■ **Instructions to follow**:
Only the lines from the top of the following listing through the line with "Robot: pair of" belong in your answer, exactly as written.

======== Supplied material

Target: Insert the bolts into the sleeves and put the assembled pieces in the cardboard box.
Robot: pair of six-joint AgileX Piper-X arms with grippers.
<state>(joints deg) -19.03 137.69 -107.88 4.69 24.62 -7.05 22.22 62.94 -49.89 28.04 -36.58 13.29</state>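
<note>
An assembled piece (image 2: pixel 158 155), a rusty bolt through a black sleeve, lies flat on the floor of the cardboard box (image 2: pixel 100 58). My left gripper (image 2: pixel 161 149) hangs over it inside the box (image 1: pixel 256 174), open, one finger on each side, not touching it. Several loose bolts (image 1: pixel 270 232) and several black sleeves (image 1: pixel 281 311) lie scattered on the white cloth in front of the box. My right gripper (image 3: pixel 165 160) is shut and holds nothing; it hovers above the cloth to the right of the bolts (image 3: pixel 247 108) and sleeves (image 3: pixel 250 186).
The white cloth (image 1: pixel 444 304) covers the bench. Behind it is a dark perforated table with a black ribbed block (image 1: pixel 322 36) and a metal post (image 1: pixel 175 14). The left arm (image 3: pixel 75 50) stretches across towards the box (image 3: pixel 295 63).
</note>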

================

■ **Result of the exercise**:
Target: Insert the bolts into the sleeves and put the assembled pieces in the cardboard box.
Robot: pair of six-joint AgileX Piper-X arms with grippers.

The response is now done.